Writing the last post got me thinking about my past, I realised that only last month did I finally throw away the Dual P3-933 system. It’s been with me for most of my Adult life.
I was gifted some of the main parts for the system by my parents back when I was in high-school, shortly after my best friend got his own (better) dual cpu system from Dell. I think this was back in 1999, near the end of the year.
I was given by my parents:
- Dual CPU motherboard.
- 256Mb RAM, I think it was SD RAM
- 2x P3 933Mhz
- Logitech wireless keyboard & mouse
I later purchased a heavy Lian-Li look-a-like case with many drive bays, etc, to hold the system.
I used my own HDDs scraped from other systems to build the PC, which i promptly installed Slackware Linux on and went to work building a custom kernel to get the most out of the SMP system.
My friend on the other hand, earlier in the year, was given a Dell dual-cpu system that was much the same but included the awesome-at-the-time RD-RAM or Rambus RAM which provided amazing performance compared with DDR at the time but wasnt cheap.

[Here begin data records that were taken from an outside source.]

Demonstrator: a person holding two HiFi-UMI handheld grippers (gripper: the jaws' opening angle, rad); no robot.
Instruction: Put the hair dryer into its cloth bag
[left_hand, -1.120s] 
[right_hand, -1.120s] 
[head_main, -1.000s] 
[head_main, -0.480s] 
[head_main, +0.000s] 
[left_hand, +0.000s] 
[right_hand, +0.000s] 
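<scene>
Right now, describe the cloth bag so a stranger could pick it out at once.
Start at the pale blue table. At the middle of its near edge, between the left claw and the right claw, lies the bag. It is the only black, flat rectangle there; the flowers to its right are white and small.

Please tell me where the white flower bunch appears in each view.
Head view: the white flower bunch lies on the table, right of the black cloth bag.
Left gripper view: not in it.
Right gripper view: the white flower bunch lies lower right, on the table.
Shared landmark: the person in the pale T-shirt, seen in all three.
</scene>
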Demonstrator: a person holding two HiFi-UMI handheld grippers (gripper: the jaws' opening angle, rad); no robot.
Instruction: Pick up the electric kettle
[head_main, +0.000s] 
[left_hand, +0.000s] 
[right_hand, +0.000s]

Since then that system has seen me through the end of high-school, 3.5 years of university and living overseas in Singapore. It started to loose favour in Singapore when i started getting interested in the Apple Mac platform with my purchase of an old second hand iBook G3 and then a brand new iBook G4, but thats another story.
While living in singapore the system went from my primary desktop, to my backup desktop and finally my home server, a role it continued to play when i moved back to Australia in 2007 and finally came to an end in 2008 when it was replaced with a cheaper system.
Since that time its sat in the garage unused and unloved, as a power hungy, noisy old beat of a computer until i finally let it go to the kurb-side collection last month. It didnt even last 8 hours on the kurb before some trash hunter snatched it away for a possible second life.
Either way I’d say that system certainly had a good life and was well worth the money spent on it.